Starting that June, all candidates would “proceed to the Qualification Evaluations Panel (QEP) where their performance on the FSOT will be one factor taken into consideration along with the Personal Narratives submitted during the registration process.” The QEP then “reviews each candidate’s work history, education, experience, and six brief written narratives based on FS core precepts,” all of which supposedly promise to “give the Department a more balanced view of candidates who will be selected for the next phase of the selection process, the Foreign Service Oral Assessment (FSOA).”
Those familiar with the evasions long used by colleges and universities to justify racial preferences in their admissions and hiring processes will rightly smell a rat here. In fact, the Department’s announcement of the new selection process even acknowledges that “taking a holistic view” as will now be done “introduces subjectivity” into the review process, which “may also lead to some inconsistencies in assessment.”
One doesn’t have to read very closely between the lines to recognize that the de-emphasis on test performance, combined with the term “holistic” and the reliance on unspecified “written narratives based on foreign service core precepts,” are just euphemisms for racial and ethnic favoritism. Ironically, this is a return to the way that Foreign Service Officers were selected prior to the FSOT, when those who won the coveted posts were largely white graduates of elite prep schools that funneled their “best and brightest” to the Ivies, which themselves discriminated on the basis of race and religion, only with different groups now being favored.

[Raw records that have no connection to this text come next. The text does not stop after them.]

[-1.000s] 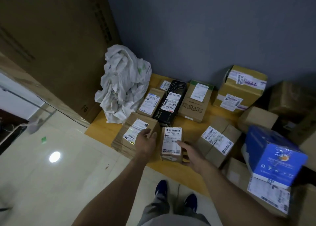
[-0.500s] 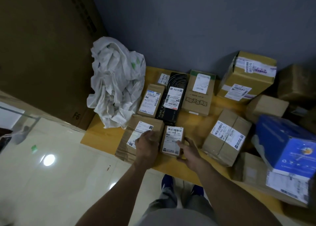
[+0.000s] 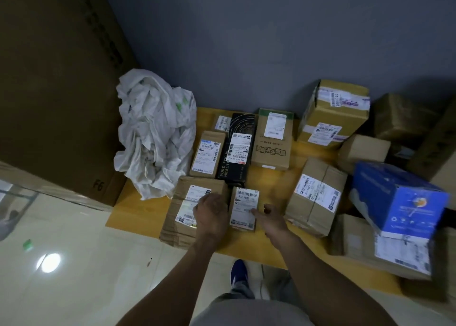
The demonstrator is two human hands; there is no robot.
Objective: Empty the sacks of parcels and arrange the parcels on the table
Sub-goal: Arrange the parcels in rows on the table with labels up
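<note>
A crumpled white sack lies at the left end of the yellow table. Several labelled parcels lie in rows beside it. My left hand rests on a wide flat cardboard parcel at the front edge; its fingers are hidden under the hand. To the right of that parcel lies a small labelled parcel. My right hand touches its label with straight fingertips. Behind them lie a slim brown parcel, a black box and a brown box with green tape.
A taped parcel, a tall carton, a blue box and more cartons crowd the right side. A huge cardboard carton stands at the left. A grey wall is behind. My blue shoe is on the tiled floor.
The small labelled parcel now lies flat beside the wide parcel. My right hand has slid from its side to its label, and my left hand sits on the wide parcel.
</note>
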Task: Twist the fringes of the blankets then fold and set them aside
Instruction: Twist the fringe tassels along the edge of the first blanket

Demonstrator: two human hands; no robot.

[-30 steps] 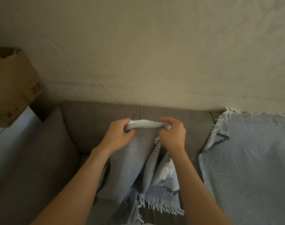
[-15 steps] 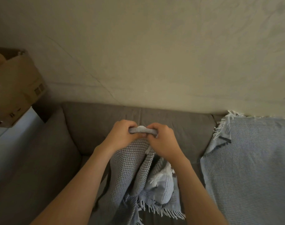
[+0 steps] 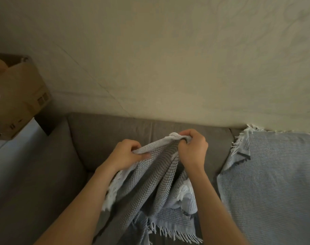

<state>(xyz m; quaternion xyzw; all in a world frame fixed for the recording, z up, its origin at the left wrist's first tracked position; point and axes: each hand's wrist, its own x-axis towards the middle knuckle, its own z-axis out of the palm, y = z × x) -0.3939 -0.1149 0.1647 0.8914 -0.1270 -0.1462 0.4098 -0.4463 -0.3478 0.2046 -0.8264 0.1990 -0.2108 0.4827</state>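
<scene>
My left hand and my right hand are both curled on the top edge of one grey waffle blanket, thumbs and fingers pinching the cloth, with the right hand a little higher than the left. I count two hands and two blankets. The one I hold hangs down from my fingers between my forearms, its fringe far below my right wrist, and the second blanket lies spread on the sofa, right of my right hand, not touching it.
</scene>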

It is to be hoped that some group akin to the organizations that challenged the use of racial preferences on behalf of citizens’ equal legal and Constitutional rights in the Fair Admissions case will take a closer look at the Foreign Service’s new recruitment policy – and any other system of racial preferences now being foisted on the American people. In the case of the Foreign Service, the entire nation’s well-being depends on the recruitment of those individuals objectively best qualified to represent us.
David Lewis Schaefer is a Professor Emeritus of Political Science at College of the Holy Cross.